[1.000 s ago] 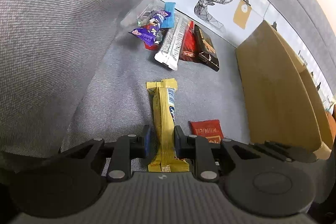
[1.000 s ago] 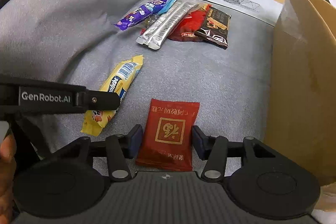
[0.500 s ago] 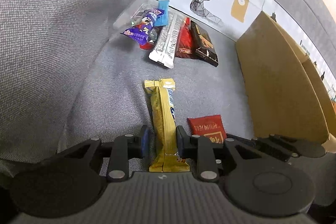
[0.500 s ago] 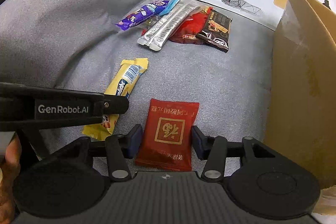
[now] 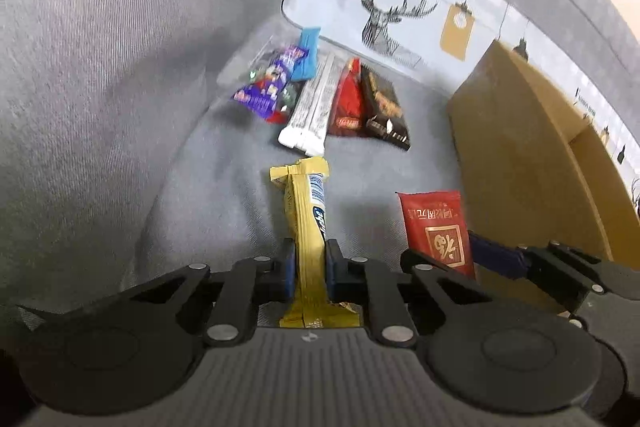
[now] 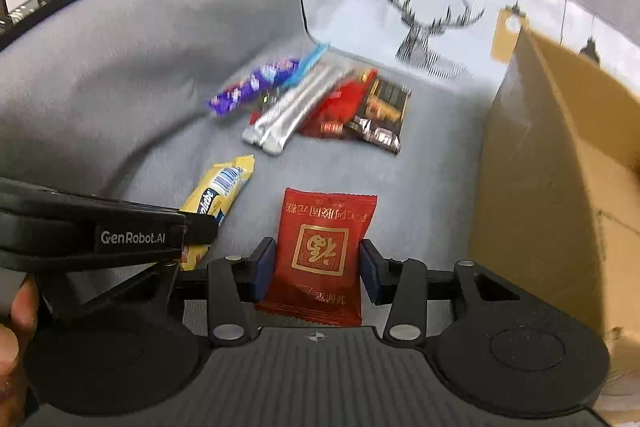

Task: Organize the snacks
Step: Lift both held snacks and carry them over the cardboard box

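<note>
The left gripper (image 5: 307,269) sits at the bottom centre of its own view, its jaws closing, both blue pads pressed against the sides of a yellow snack bar (image 5: 308,223) that stands on edge between them and reaches up toward mid-frame. In the right wrist view the right gripper (image 6: 316,267) is likewise at bottom centre, jaws closing, its 2 pads at the edges of a flat red packet (image 6: 320,251) with a gold square print; it seems to be pinched. Left of it, the other gripper's black finger crosses the yellow bar, and a person's hand (image 6: 14,327) shows at the lower left edge. Higher up, around mid-frame, a loose pile of snacks (image 6: 320,107) lies on the grey sofa cushion (image 6: 420,179). A cardboard box (image 6: 560,187) fills the right side, and a white deer-print pillow (image 6: 420,7) leans along the top.
</note>
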Tool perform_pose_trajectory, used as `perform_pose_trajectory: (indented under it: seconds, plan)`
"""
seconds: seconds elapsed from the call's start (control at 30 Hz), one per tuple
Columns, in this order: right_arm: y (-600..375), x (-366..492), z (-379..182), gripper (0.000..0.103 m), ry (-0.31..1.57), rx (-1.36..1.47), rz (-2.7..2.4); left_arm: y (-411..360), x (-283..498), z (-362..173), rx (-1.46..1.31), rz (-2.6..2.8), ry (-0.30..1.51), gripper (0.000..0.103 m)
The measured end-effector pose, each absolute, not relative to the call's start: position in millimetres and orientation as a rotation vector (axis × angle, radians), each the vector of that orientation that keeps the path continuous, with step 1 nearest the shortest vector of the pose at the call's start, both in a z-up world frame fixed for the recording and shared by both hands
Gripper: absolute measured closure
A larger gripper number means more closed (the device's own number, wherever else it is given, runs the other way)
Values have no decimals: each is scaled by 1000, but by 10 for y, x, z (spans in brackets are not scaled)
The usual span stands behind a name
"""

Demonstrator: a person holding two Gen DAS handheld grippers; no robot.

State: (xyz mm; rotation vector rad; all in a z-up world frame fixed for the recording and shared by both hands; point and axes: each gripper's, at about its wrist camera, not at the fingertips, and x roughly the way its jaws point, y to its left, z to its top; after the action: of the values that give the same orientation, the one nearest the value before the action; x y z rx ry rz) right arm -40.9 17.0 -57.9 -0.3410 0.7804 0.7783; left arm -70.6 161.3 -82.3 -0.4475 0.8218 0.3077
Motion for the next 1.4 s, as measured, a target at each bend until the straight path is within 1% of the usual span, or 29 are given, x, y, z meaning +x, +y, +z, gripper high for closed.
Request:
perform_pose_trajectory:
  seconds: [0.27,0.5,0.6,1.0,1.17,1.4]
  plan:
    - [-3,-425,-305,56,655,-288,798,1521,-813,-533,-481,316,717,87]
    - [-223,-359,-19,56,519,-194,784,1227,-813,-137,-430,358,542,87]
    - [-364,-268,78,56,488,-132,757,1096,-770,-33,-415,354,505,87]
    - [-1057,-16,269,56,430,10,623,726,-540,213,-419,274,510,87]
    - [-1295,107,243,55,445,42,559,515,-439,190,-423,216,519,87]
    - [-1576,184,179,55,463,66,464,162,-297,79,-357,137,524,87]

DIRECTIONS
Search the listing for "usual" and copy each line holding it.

ANSWER TO THIS TASK
The usual span stands behind a name
Motion for the next 1.4 s, as measured, a target at each bend until the straight path is within 1% of the usual span, or 29 are given, x, y, z meaning +x, +y, +z, gripper high for closed.

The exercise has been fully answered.